*PROBLEM REQUIREMENTS*: Needed from the data below: every line from the one with "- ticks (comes" up to and including the one with "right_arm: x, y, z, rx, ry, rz", repeated exactly and with nothing else.

*INPUT FOR THIS TASK*:
-- Opening Marker --

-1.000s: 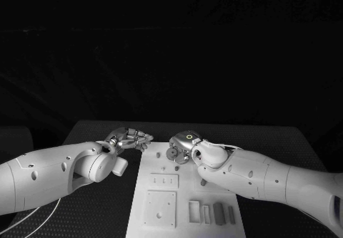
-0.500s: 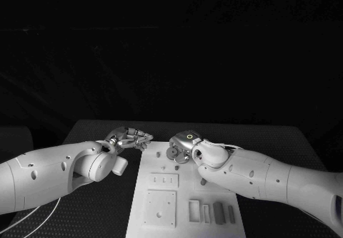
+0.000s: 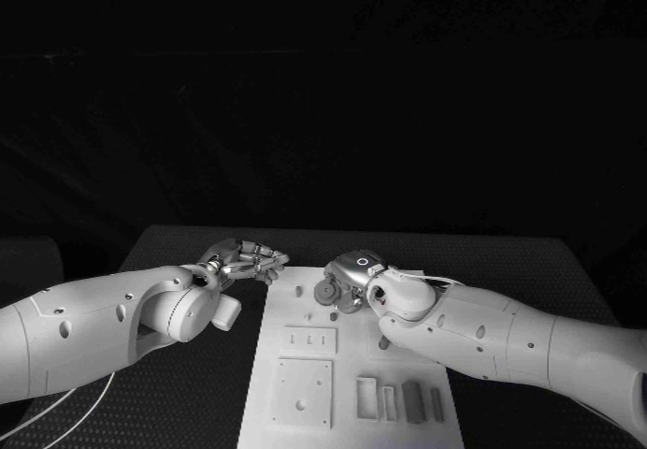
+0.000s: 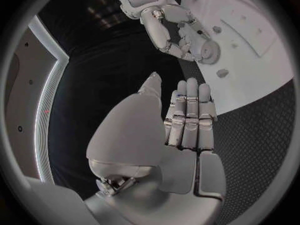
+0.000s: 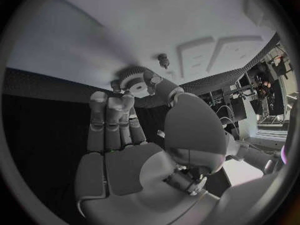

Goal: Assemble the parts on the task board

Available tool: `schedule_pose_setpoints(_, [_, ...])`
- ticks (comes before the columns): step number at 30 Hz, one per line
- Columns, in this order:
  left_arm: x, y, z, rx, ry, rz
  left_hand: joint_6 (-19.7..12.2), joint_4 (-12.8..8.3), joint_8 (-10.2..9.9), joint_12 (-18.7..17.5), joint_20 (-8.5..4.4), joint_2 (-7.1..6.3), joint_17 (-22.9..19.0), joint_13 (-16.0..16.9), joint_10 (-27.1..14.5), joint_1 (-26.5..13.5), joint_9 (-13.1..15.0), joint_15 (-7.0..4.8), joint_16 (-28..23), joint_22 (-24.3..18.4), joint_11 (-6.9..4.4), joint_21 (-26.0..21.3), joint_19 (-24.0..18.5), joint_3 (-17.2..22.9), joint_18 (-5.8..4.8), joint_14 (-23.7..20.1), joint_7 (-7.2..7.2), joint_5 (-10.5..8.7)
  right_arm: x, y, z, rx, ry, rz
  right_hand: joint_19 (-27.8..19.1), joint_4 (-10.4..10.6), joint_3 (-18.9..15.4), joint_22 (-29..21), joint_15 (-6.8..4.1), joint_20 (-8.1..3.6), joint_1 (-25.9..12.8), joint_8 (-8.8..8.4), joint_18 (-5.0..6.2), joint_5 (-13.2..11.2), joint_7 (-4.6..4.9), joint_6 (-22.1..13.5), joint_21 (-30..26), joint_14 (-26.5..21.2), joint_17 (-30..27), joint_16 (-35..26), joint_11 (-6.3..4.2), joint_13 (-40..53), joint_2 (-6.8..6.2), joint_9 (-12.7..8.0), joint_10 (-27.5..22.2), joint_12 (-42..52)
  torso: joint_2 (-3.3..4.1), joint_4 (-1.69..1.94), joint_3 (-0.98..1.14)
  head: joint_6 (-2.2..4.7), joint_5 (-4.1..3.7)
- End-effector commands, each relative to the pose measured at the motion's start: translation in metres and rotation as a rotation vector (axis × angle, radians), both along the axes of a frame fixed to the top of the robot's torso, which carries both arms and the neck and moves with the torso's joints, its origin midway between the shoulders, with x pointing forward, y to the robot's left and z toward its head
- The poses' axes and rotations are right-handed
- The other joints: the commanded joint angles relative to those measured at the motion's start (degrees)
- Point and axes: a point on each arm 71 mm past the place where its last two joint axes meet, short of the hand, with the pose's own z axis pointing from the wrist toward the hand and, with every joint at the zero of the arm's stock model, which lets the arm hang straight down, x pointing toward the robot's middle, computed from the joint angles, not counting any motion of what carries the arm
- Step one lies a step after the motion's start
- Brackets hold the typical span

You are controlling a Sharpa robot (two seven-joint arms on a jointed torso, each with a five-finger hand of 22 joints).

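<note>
Since a second ago, the right hand (image 3: 348, 278) has dipped slightly lower and nearer the task board (image 3: 305, 323), while the left hand (image 3: 247, 260) has stayed where it was.

Two white arms reach in over a black table (image 3: 525, 271) toward the far end of the white task board, which lies lengthwise in the middle.

The right hand pinches a small toothed gear (image 5: 133, 82) between its thumb and fingertips. The right wrist view shows the gear's ridged rim and pale centre just beside the board's surface, with a small peg (image 5: 163, 60) standing on the board near it. From the head view the gear (image 3: 328, 293) is over the far end of the board, close to its middle line.

The left hand hovers just off the board's far left corner, over the black table. In the left wrist view its fingers (image 4: 189, 116) lie straight and close together with nothing in them, so the hand is released and grasping nothing. That view also catches the right hand (image 4: 187, 35) with the gear at the board's edge.

Nearer the robot, the board carries a raised square plate (image 3: 302, 393), a smaller rectangular block (image 3: 310, 340) with slots, and a row of narrow upright parts (image 3: 400, 400) to the right.
</note>
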Motion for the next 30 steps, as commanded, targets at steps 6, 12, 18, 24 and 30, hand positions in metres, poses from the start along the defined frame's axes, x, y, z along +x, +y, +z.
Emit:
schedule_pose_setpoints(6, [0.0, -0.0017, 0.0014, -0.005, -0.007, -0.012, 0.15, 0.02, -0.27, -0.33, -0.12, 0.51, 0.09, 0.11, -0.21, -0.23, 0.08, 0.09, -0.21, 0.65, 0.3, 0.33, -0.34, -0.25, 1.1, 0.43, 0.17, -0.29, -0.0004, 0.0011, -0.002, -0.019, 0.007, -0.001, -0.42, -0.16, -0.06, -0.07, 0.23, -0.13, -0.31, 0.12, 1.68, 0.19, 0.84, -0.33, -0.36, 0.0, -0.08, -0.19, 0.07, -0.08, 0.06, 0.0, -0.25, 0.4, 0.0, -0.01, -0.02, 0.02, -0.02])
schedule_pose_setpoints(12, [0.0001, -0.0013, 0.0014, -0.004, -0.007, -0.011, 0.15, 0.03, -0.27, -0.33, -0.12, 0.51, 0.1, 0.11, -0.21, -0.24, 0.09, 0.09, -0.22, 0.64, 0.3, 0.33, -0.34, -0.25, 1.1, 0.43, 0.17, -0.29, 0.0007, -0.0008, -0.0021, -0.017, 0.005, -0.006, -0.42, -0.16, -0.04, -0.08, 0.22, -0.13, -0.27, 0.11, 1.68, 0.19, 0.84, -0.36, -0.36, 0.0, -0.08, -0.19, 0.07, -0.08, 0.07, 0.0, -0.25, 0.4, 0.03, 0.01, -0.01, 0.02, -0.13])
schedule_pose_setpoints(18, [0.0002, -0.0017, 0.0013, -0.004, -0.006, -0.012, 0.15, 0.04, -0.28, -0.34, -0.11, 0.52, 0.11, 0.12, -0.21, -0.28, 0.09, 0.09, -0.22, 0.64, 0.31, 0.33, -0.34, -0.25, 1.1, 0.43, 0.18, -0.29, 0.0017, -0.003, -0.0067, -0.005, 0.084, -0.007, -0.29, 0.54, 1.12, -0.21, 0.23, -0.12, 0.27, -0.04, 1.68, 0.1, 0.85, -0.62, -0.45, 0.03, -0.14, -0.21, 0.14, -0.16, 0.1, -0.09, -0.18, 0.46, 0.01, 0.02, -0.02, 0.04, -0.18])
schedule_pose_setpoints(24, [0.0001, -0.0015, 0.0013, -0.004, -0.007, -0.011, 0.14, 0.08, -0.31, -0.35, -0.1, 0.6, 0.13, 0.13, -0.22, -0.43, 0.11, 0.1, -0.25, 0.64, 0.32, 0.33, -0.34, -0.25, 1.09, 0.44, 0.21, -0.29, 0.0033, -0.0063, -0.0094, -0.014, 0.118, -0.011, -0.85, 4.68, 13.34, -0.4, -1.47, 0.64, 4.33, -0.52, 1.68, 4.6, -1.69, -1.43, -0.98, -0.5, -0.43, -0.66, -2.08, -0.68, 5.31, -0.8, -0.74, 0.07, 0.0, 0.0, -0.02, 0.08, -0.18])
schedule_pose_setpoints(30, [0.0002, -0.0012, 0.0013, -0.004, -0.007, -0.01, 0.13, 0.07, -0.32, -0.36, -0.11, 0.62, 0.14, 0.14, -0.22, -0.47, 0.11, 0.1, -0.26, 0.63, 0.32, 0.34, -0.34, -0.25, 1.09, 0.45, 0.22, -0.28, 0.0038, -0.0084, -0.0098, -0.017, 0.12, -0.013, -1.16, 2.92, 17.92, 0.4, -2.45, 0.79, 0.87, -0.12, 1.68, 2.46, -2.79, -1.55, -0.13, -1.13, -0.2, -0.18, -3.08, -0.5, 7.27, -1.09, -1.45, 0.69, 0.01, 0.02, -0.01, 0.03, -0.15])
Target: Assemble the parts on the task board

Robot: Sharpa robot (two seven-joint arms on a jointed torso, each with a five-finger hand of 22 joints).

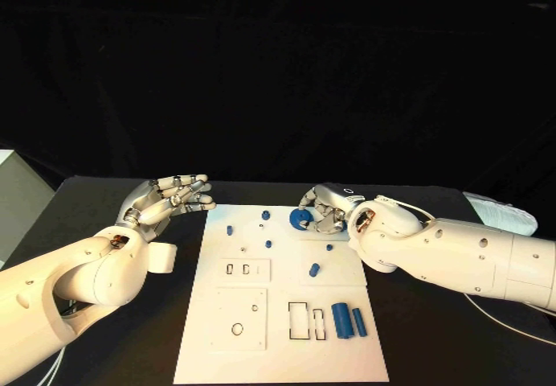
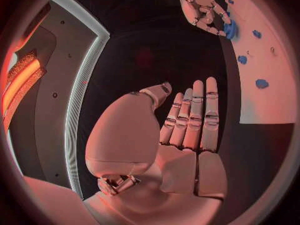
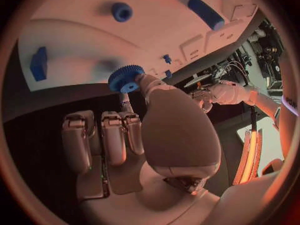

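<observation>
the right hand (image 1: 330,211) pinches a blue toothed gear (image 1: 301,219) at the far edge of the white task board (image 1: 220,354), the gear resting against the board's surface there. the left hand (image 1: 173,199) hovers over the black table (image 1: 104,201) just beside the board's far left corner, fingers apart and holding nothing. other blue parts lie on the board, among them two cylinders (image 1: 348,320) side by side near its right edge.
</observation>
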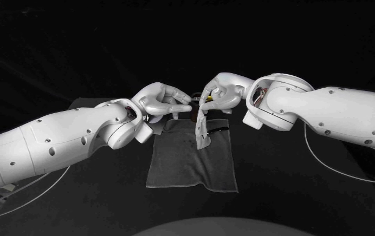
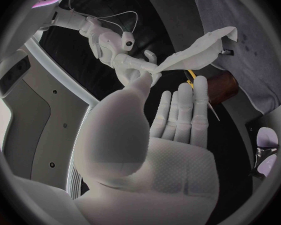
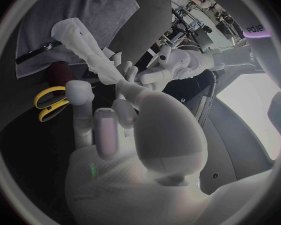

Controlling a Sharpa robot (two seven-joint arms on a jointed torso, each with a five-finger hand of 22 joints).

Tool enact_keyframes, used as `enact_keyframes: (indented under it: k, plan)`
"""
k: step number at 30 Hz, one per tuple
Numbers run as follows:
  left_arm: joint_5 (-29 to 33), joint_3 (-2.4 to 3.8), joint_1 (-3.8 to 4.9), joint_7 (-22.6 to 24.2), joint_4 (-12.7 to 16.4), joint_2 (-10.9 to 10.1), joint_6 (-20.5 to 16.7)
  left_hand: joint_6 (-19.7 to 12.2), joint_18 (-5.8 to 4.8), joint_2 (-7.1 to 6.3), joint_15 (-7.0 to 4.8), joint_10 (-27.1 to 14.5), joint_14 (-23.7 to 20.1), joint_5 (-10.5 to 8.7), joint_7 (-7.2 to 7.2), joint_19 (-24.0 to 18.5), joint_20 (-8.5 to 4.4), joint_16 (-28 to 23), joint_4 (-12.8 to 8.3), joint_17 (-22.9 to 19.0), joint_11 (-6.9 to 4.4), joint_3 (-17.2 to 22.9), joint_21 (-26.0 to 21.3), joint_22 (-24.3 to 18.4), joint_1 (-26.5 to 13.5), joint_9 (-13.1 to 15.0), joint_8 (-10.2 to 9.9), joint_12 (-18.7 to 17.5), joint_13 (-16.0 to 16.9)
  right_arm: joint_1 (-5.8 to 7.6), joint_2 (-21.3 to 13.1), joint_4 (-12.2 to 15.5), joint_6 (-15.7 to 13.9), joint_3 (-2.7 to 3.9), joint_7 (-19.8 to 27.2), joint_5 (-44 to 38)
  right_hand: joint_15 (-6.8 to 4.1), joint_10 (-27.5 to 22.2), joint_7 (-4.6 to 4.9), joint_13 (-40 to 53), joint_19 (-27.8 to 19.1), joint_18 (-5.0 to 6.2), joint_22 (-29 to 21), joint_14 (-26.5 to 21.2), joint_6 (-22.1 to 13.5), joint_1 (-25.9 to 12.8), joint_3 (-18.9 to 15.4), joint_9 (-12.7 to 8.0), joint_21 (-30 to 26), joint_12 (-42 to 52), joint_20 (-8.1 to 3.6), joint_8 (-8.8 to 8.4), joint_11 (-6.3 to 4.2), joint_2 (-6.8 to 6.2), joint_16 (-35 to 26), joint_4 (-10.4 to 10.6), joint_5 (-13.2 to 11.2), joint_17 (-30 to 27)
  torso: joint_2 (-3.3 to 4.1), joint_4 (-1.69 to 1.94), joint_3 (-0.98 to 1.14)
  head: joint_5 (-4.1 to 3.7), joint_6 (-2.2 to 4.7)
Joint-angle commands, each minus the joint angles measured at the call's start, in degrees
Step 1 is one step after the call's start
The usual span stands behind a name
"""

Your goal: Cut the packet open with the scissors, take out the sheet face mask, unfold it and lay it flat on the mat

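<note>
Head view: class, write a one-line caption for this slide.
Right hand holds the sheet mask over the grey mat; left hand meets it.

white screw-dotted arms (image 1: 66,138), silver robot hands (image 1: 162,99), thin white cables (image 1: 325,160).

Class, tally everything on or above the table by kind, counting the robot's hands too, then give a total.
hands: 2 (left hand, right hand)
sheet mask: 1
mat: 1
scissors: 1
dark packet: 1
brown cylinder: 1
Total: 7

- White sheet face mask (image 1: 205,126), partly folded, dangles from the right hand's (image 1: 222,92) fingers above the mat.
- Grey mat (image 1: 191,163) lies flat on the table (image 1: 297,192).
- Yellow-handled scissors (image 3: 48,102) rest beside the mat.
</note>
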Motion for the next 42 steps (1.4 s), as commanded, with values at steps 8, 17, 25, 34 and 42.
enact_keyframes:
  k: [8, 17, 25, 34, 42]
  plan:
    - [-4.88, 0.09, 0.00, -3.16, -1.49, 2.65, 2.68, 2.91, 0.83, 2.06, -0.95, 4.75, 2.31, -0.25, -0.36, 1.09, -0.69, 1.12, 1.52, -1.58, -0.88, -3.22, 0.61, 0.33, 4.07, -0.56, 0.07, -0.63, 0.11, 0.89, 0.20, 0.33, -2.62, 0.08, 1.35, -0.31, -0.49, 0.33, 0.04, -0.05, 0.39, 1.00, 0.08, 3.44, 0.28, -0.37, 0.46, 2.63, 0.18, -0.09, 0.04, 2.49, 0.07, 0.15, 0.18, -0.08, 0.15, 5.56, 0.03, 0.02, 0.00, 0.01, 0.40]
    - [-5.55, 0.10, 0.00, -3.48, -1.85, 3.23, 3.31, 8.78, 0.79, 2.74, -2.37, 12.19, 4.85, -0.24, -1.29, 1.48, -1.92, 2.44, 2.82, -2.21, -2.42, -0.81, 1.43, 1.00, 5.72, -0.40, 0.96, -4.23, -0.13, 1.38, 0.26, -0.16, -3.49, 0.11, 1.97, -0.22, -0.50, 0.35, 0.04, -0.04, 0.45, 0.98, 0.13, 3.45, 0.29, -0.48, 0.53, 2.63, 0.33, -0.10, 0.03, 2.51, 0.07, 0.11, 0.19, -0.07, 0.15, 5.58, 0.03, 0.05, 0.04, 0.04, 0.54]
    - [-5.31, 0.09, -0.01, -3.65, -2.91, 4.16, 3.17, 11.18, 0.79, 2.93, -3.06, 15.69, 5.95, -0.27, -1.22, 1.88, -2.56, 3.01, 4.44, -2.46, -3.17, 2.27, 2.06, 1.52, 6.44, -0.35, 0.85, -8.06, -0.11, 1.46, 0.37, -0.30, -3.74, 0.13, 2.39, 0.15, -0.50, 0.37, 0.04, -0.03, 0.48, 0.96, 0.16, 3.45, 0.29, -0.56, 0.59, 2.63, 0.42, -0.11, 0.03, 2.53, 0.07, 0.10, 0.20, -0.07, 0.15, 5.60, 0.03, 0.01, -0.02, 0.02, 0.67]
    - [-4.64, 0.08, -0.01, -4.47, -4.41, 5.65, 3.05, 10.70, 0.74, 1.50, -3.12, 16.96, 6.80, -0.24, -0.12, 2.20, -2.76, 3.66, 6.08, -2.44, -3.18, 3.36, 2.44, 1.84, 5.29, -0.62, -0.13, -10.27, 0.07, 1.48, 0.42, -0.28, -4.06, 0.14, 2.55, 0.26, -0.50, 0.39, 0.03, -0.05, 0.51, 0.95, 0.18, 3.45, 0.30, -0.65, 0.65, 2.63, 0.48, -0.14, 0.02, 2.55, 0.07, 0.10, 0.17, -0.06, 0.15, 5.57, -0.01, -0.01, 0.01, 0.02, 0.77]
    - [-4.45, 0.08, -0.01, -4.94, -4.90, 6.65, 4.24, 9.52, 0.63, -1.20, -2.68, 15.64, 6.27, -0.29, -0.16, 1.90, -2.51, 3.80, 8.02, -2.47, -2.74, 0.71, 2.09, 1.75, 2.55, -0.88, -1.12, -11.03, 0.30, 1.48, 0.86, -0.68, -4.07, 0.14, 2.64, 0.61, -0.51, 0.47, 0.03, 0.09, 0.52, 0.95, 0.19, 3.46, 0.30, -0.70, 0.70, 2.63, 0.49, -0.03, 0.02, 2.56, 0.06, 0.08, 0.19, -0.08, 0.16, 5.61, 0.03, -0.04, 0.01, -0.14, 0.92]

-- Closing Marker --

*OUTPUT BELOW*:
- ticks (comes before the columns): step number at 30 Hz, one per line
- Columns, in this order:
  left_arm: x, y, z, rx, ry, rz
  left_hand: joint_6 (-19.7..12.2), joint_4 (-12.8..8.3), joint_8 (-10.2..9.9), joint_12 (-18.7..17.5), joint_20 (-8.5..4.4), joint_2 (-7.1..6.3), joint_17 (-22.9..19.0), joint_13 (-16.0..16.9), joint_10 (-27.1..14.5), joint_1 (-26.5..13.5), joint_9 (-13.1..15.0), joint_15 (-7.0..4.8), joint_16 (-28..23), joint_22 (-24.3..18.4), joint_11 (-6.9..4.4), joint_21 (-26.0..21.3), joint_19 (-24.0..18.5), joint_3 (-17.2..22.9), joint_18 (-5.8..4.8), joint_14 (-23.7..20.1), joint_7 (-7.2..7.2), joint_5 (-10.5..8.7)
  right_arm: x, y, z, rx, ry, rz

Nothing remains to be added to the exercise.